June 16, 2017 is a day I have bookmarked in my calendar. I knew the story of this day without looking at text messages or emails or pictures. I thought it would be easy to write today. But when I sat down, I couldn’t think of how to start this post, where to begin this particular narrative.
So I stared at the screen for a while. Scrolled through Facebook for even longer. And typed and deleted a hundred different introductory sentences.
Nothing felt true, and ultimately, I think that’s because the only words in my head about today are words from post-hope. Which maybe means the only way to begin the story of this day is through the ending. So here it is.
A lot of my grief is focused on what I lost. What the kids lost, what Matt’s family and friends lost. So much of my grieving is focused on what we–those who are left behind– are missing. That punchline at the end of a story, that voice calling to talk fantasy football trade, that smile promising everything will be okay. But in the story of today, the ache in my chest belongs completely to what Matt lost. What Matt is missing. The dream he never got to live.
A year ago today, hours after H’s preschool career ended with an adorable graduation, Matt and his father officially sold their company. They closed an 85 year old chapter of the family’s history. And Matt met this day of endings with nothing but celebration.
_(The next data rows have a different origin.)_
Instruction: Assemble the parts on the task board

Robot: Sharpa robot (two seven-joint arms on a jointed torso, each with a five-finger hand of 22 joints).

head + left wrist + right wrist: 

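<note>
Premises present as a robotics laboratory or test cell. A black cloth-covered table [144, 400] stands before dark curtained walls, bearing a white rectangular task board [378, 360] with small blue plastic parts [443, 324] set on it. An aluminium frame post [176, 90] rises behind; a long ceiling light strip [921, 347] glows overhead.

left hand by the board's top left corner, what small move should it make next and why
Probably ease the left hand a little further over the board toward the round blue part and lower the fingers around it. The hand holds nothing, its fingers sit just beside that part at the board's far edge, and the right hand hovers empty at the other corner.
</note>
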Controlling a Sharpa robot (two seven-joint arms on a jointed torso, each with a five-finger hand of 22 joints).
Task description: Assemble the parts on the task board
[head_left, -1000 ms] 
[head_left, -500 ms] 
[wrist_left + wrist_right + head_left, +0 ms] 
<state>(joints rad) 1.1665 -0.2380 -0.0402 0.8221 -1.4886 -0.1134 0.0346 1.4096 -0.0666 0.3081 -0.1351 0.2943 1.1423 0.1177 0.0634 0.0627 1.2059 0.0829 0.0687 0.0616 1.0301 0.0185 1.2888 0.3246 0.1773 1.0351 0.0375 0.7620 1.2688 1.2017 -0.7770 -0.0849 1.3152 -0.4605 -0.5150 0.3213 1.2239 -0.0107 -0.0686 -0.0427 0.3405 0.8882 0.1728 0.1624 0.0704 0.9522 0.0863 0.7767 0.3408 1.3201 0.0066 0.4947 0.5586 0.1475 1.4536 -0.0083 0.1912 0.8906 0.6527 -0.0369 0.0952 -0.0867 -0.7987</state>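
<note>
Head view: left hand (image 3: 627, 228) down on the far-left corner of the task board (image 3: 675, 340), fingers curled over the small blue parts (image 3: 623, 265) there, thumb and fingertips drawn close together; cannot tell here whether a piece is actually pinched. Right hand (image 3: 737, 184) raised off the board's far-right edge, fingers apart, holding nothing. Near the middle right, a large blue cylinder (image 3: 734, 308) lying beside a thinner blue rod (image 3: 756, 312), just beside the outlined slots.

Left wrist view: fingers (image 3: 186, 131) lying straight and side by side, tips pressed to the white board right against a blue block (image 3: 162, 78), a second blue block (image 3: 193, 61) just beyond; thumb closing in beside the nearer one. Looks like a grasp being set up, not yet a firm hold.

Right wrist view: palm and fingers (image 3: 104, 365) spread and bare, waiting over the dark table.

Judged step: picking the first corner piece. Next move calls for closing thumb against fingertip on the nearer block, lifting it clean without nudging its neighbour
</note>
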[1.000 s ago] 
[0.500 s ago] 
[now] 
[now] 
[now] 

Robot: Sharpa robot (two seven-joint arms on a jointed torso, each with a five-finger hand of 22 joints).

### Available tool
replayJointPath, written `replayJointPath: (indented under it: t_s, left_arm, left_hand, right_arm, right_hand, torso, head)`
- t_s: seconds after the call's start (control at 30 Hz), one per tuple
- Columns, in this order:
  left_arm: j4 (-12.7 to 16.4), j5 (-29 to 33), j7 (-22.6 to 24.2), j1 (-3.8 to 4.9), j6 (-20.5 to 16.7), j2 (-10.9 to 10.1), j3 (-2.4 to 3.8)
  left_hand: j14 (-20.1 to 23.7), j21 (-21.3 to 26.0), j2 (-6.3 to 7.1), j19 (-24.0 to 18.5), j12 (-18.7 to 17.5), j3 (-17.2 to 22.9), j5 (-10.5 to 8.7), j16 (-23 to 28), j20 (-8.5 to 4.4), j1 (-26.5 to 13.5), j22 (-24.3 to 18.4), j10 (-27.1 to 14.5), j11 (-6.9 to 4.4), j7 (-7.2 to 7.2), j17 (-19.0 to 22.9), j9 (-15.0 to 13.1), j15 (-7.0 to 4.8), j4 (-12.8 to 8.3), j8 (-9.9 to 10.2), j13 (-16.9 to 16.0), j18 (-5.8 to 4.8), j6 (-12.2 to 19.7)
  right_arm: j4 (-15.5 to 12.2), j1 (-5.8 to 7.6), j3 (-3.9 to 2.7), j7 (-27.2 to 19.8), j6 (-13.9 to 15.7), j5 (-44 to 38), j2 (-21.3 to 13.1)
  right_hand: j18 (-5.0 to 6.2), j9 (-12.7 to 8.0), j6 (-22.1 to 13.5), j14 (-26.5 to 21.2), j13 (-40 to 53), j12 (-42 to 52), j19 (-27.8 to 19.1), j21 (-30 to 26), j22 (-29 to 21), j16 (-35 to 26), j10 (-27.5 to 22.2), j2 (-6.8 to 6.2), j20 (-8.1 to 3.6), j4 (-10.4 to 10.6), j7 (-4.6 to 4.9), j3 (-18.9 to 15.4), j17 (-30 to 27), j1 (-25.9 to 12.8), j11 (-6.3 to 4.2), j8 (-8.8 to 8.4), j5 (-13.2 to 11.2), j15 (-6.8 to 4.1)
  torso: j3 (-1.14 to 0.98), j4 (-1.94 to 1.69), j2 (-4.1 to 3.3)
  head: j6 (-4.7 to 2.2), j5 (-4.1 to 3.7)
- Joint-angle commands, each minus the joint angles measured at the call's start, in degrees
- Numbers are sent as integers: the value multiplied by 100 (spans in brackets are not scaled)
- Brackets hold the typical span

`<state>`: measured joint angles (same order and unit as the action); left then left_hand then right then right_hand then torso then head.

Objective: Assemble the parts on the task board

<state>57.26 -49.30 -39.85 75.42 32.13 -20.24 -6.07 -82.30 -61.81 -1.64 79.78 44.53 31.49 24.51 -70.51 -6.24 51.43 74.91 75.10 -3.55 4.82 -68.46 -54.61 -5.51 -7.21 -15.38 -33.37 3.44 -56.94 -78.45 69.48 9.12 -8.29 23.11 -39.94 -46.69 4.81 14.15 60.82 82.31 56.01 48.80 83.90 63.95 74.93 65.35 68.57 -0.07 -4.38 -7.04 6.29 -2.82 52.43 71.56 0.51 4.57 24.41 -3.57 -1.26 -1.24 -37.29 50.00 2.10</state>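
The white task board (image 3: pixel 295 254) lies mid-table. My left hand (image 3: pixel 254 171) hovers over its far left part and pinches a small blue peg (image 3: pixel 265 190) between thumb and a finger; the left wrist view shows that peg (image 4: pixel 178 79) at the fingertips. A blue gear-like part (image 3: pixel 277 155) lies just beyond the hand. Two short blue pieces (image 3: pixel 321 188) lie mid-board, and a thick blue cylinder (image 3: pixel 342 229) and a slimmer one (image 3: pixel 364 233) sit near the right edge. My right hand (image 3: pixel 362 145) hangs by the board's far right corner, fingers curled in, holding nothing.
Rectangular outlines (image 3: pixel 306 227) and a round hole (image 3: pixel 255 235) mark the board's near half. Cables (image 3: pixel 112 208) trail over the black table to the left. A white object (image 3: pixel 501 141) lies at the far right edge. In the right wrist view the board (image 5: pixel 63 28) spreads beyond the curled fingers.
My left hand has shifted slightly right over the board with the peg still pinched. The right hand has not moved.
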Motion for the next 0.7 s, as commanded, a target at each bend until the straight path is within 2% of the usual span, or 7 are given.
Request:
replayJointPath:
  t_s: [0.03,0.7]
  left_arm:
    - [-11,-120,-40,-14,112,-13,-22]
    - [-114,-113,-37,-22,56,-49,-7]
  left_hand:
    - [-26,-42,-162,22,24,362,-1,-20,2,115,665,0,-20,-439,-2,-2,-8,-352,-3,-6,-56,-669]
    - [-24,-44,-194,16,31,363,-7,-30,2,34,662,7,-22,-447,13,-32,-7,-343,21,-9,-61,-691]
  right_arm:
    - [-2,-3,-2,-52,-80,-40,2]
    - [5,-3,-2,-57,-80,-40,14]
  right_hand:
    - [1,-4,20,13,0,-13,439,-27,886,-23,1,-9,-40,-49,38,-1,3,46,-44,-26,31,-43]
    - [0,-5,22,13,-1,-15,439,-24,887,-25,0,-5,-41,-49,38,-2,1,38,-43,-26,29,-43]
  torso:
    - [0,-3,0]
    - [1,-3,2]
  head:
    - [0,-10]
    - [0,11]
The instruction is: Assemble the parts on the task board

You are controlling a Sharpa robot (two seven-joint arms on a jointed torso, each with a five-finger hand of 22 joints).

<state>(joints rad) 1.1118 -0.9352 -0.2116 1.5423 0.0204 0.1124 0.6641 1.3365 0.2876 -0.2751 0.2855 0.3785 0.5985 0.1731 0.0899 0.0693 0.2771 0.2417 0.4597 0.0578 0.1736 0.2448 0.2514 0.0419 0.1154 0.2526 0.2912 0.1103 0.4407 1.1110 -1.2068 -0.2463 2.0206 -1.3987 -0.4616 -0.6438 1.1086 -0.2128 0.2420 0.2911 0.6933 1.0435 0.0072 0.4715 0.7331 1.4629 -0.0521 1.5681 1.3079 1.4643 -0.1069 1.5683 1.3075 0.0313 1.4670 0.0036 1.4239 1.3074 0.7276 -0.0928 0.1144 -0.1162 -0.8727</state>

I’ve written a little about this before, mentioned how Matt and his father decided to sell the company after the truth of Matt’s diagnosis settled in, and then told the story of how, as hope grew, Matt began to see a future for himself working alongside the buyers, growing the company in the exact way he’d always dreamed. I want to write that he was excited for this next phase of his life, but the word excited feels insufficient. He was so much more than excited. He was on the cusp of living a dream.
Then September happened. Matt’s health declined faster than we ever could have imagined and the dream was savagely ripped away.
And I’m left with nothing but the certainty that he would have loved going into work everyday. He would have loved the business meetings and data analysis methods and new employees powering the family business into the exact direction he dreamed. He would have really loved coming home every night to pace the living room, exhausted but exuberant, while giving me a play-by-play of his day.
The breadth of his loss, the ache in saying “he would have,” shatters me in a way that defies words.
But since words are how I cope (and I’ve committed to daily posts), I looked for another story from this day and found June 16, 2016. Matt’s first official day as a cancer patient. Our first meeting with a neuro-oncologist at Hackensack. The pathology report was not yet available. We could discuss nothing but generalities, which was enough to shut the door on our pre-cancer life. And still, we both walked out of that appointment feeling invincible.
And in that story, I found my introductory sentence to this post.
June 16, 2016 was the beginning of our fight for a miracle. A year later, June 16, 2017 was the beginning of Matt’s dream come true. June 16, a day that could have been overwhelmed by endings, is marked in my memory as a day of hope-filled beginnings.